**** Source material ****

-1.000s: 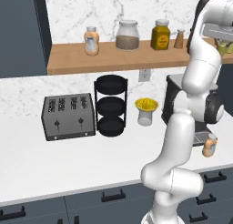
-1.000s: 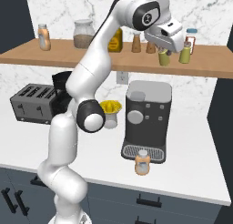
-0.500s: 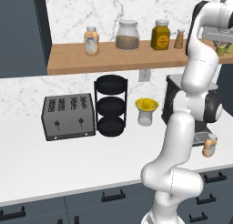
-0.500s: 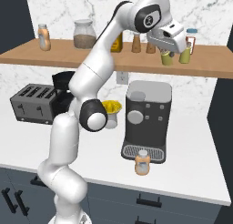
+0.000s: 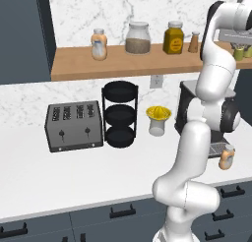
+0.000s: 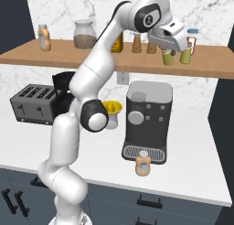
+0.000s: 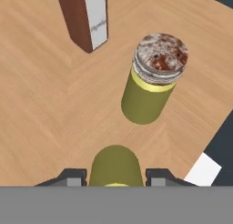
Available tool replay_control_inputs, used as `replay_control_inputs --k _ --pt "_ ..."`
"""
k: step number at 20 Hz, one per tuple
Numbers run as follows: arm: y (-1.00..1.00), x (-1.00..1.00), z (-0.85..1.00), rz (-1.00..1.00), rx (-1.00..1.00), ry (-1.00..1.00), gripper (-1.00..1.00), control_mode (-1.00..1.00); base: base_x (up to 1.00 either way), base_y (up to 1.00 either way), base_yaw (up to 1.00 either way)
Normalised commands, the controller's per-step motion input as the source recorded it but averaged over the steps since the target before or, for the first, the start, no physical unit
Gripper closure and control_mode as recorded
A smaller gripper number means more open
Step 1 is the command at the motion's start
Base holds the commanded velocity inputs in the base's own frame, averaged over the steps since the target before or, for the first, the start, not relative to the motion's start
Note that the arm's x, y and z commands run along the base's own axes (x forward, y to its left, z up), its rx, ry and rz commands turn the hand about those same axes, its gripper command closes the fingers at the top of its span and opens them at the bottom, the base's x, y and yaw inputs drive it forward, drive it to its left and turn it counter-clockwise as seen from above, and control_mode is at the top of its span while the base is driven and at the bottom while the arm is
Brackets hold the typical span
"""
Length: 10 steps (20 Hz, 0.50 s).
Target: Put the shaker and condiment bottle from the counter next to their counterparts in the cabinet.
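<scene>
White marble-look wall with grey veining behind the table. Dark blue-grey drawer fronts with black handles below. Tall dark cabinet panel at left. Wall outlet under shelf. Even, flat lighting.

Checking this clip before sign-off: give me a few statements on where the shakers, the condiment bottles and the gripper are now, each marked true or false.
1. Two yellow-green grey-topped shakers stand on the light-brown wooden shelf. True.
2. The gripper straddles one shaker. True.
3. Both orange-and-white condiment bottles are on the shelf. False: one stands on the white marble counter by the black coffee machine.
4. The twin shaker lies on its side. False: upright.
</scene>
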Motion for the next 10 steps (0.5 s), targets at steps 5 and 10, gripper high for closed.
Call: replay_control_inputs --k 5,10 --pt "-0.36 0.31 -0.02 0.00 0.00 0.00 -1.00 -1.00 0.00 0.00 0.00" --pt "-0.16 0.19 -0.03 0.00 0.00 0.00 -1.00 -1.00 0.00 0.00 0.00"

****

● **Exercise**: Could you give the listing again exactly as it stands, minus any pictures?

● **Result for this task**:
-1.000s: 
-1.000s: 
-0.500s: 
-0.500s: 
+0.000s: 
+0.000s: 
+0.000s: 
Available tool replay_control_inputs, used as `replay_control_inputs --k _ --pt "_ ..."`
"""
k: step number at 20 Hz, one per tuple
Numbers run as follows: arm: y (-1.00..1.00), x (-1.00..1.00), z (-0.85..1.00), rz (-1.00..1.00), rx (-1.00..1.00), ry (-1.00..1.00), gripper (-1.00..1.00), control_mode (-1.00..1.00); base: base_x (up to 1.00 either way), base_y (up to 1.00 either way), base_yaw (up to 1.00 either way)
Normalised commands, the controller's per-step motion input as the source recorded it but averaged over the steps since the target before or, for the first, the start, no physical unit
Gripper closure and control_mode as recorded
A smaller gripper number means more open
Step 1 is the command at the motion's start
Base holds the commanded velocity inputs in the base's own frame, averaged over the steps since the target before or, for the first, the start, not relative to the motion's start
Note that the arm's x, y and z commands run along the base's own axes (x forward, y to its left, z up), its rx, ry and rz commands turn the hand about those same axes, its gripper command closes the fingers at the top of its span and opens them at the bottom, the base's x, y and yaw inputs drive it forward, drive it to its left and turn it counter-clockwise as seen from above, and control_mode is at the top of its span while the base is driven and at the bottom while the arm is
Brackets hold the typical span
"""
Length: 10 steps (20 Hz, 0.50 s).
Target: Put the shaker and condiment bottle from the counter next to their counterparts in the cabinet.
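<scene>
White marble-look wall with grey veining behind the table. Dark blue-grey drawer fronts with black handles below. Tall dark cabinet panel at left. Wall outlet under shelf. Even, flat lighting.

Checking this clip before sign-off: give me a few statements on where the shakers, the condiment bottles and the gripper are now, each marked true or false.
1. Two yellow-green grey-topped shakers stand on the light-brown wooden shelf. True.
2. The gripper straddles one shaker. True.
3. Both orange-and-white condiment bottles are on the shelf. False: one stands on the white marble counter by the black coffee machine.
4. The twin shaker lies on its side. False: upright.
</scene>
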Motion for the next 10 steps (0.5 s), targets at steps 5 and 10, gripper high for closed.
Call: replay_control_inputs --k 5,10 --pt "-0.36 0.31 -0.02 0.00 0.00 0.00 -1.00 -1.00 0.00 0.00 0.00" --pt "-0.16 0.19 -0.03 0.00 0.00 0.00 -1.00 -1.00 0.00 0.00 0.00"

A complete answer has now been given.